The boys in my neighborhood would find ways to play ball games with little boys and bigger boys. Sometimes new boundaries had to be established such as length of field or between bases, or no hitting the ball over the fence, etc.


Kids, and sometimes adults, who don’t like to read rules of new games they’d never played, or who don’t comprehend 148 pages of rules of a game, make up their own rules because they “just wanna play!” They say, “We’ll figure it out as we go.” Uh-huh.


Rules according to the biggest kid or the number of kids or a big number of big kids were used. Then more rules became corollaries of the first rules. Or there were special rules, such as the “if” game: “If this happens then that should happen.” After a while there were so many rules to remember that even the makers of the rules forgot the original rules.
Players got mad, kicked over the board, threw the pieces of the game against the wall, or walked out while spouting some words that were far from complimentary.
If it was an outdoor ball game that was the scene of childish arguments and reactions, then the offended one, who for some reason was always the one that brought the ball, took it and went home. Hate that when that happens!

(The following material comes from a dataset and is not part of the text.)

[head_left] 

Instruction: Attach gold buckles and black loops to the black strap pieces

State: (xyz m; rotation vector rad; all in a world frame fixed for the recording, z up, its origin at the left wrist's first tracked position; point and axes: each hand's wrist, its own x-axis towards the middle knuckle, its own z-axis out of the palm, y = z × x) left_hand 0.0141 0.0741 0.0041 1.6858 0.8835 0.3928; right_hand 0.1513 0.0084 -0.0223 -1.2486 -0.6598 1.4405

You see, most of the time there was not a universal understanding of the rules, and there was no really fair-minded enforcer was to be found.
Adults, and yes, even churched adults, can go through similar problems. We have to make up a rule or a set of rules to offset a series of problems that are similar in kind. People in some kind of leadership positions pronounce the rules “good”.
But, not everybody agrees to follow those rules, or they play the “if” game (see above). After some time, there is frustration because no one is calling foul on the “big kids”, and the “little kids” feel picked on. So, what was meant to help has created more of a problem—all because there was no consistent enforcement method.
That is especially problematic in churches where enforcing rules and discipline can be the cause of 40 years of “volcanoes”, if you know what I mean.
God made laws; laws were broken. God called on leaders to enforce laws; some followed suit, and some became more problems. Some rules were followed. Every act that was stretching a law created more rules!


According to some observers, “These rules had better be followed, or….” Then, later we may hear (or say!), “I know I said we better follow them, but this situation was different.” OY!
That’s why Jesus and His closest followers and believers enforced the concept of grace: Do what pleases God, i.e. love God and love your neighbors. No matter what, show grace—love that is unearned but liberally applied.


Look at these words: 2 Peter 5:5-9, “…make every effort to add to your faith goodness; and to goodness, knowledge; 6 and to knowledge, self-control; and to self-control, perseverance; and to perseverance, godliness; 7 and to godliness, mutual affection; and to mutual affection, love. 8 For if you possess these qualities in increasing measure, they will keep you from being ineffective and unproductive in your knowledge of our Lord Jesus Christ. 9 But whoever does not have them is nearsighted and blind, forgetting that they have been cleansed from their past sins.”


That is an example of grace growing in the spirit. This extends far beyond rules and far into internal, external and eternal satisfaction.